9. L'édiction et la notification d'une décision portant assignation à résidence n'entre pas dans le cadre d'une procédure juridictionnelle au sens des dispositions précitées. Le moyen tiré de la méconnaissance de l'article 47 de la Charte des droits fondamentaux de l'Union européenne est par suite inopérant.
10. En deuxième lieu, aux termes des dispositions de l'article L. 751-2 du code de l'entrée et du séjour des étrangers et du droit d'asile : " (...) En cas de notification d'une décision de transfert, l'assignation à résidence peut se poursuivre si l'étranger ne peut quitter immédiatement le territoire français mais que l'exécution de la décision de transfert demeure une perspective raisonnable. / L'étranger faisant l'objet d'une décision de transfert peut également être assigné à résidence en application du présent article, même s'il n'était pas assigné à résidence lorsque la décision de transfert lui a été notifiée. (...) ". Aux termes de l'article L. 732-3 du même code, dans sa version applicable au litige : " L'assignation à résidence prévue à l'article L. 731-1 ne peut excéder une durée de quarante-cinq jours. Elle est renouvelable une fois dans la même limite de durée. "
11. Il ne résulte pas des dispositions précitées, lesquelles sont visées dans la décision litigieuse, que l'assignation à résidence d'un étranger est subordonnée à l'existence d'un risque non négligeable de fuite. Par suite, et alors que compte tenu de l'accord des autorités espagnoles du 7 novembre 2022 en vue de la reprise en charge de Mme B..., son transfert demeurait, à la date de l'arrêté en litige du 3 mars 2023, une perspective raisonnable, le moyen tiré de ce qu'aucune mesure d'assignation à résidence ne pouvait être prise en l'absence de risque non négligeable de fuite ne peut être qu'écarté.
12. En troisième lieu, en renouvelant l'assignation à résidence de Mme B... dans le département de la Meurthe-et-Moselle pour une nouvelle durée de quarante-cinq jours, en lui faisant interdiction de sortir de ce département sans autorisation et en la contraignant à se présenter les mardis et jeudis, hors jours fériés à 9 heures au commissariat de Mont-Saint-Martin, la préfète n'a pas porté une atteinte disproportionnée à la liberté d'aller et venir de Mme B..., laquelle ne fait valoir aucun élément de nature à établir qu'elle ne serait pas en mesure de s'astreindre à ces obligations. Par suite, le moyen tiré de ce que cette décision porterait une atteinte disproportionnée à sa liberté d'aller et venir ne peut qu'être écarté.

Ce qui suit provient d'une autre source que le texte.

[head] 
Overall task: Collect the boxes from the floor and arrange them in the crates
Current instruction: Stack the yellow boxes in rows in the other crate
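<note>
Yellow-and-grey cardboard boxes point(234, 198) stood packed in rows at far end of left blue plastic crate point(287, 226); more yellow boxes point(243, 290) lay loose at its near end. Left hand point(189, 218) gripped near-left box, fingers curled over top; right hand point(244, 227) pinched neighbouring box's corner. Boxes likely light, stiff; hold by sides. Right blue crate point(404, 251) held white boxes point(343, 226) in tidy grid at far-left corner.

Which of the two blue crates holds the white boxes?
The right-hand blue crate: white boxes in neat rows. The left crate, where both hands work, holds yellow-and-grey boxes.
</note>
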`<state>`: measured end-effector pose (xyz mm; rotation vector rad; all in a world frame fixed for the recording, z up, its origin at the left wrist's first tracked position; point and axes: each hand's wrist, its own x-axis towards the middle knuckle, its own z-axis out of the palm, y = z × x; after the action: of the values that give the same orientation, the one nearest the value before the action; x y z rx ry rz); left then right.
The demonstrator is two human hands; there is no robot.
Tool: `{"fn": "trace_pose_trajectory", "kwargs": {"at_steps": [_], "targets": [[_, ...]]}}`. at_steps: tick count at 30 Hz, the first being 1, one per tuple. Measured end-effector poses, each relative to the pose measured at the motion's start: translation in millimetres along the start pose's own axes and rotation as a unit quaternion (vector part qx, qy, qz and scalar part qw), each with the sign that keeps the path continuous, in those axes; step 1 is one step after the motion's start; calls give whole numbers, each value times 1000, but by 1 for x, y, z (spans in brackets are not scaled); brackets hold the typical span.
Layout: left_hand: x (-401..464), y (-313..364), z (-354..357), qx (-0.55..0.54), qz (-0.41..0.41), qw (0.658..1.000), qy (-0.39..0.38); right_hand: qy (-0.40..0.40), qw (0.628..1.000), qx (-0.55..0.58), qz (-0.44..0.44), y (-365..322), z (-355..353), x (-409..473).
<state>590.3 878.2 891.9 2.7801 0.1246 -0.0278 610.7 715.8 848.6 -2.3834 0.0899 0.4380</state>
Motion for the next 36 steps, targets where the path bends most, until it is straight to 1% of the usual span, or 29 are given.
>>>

13. Enfin, si la requérante soutient que l'arrêté contesté est entaché d'une erreur de droit et d'une erreur manifeste d'appréciation dès lors que l'absence de moyens financiers ne peut constituer le fondement légal d'une mesure de police, il ne ressort pas des termes mêmes de l'arrêté qu'un tel motif ait fondé la décision en litige. Par suite, les moyens tirés de ce que la décision portant assignation à résidence serait entachée d'une erreur de droit et d'une erreur manifeste d'appréciation ne peuvent qu'être écartés.
14. Par suite, Mme B... n'est pas fondée à solliciter l'annulation de l'arrêté préfectoral du 3 mars 2023 portant assignation à résidence. Par voie de conséquence, ses conclusions présentées au titre des dispositions de l'article L. 761-1 du code de justice administrative et de l'article 37 de la loi du 10 juillet 1991 doivent être rejetées.
D E C I D E :
Article 1er : L'article 2 du jugement de la magistrate désignée par la présidente du tribunal administratif de Nancy du 23 mars 2023 est annulé en ce qu'il a rejeté les conclusions à fin d'annulation de l'arrêté préfectoral du 3 mars 2023 portant assignation à résidence de Mme B....
Article 2 : La demande présentée par Mme B... devant le tribunal administratif de Nancy tendant à l'annulation de l'arrêté de la préfète du Bas-Rhin du 3 mars 2023 portant assignation à résidence est rejetée.
Article 3 : Le surplus des conclusions de la requête d'appel sont rejetées.
Article 4 : Le présent arrêt sera notifié à Mme C... B..., au ministre de l'intérieur et à Me Kipffer.
Copie en sera adressée au préfet du Bas-Rhin.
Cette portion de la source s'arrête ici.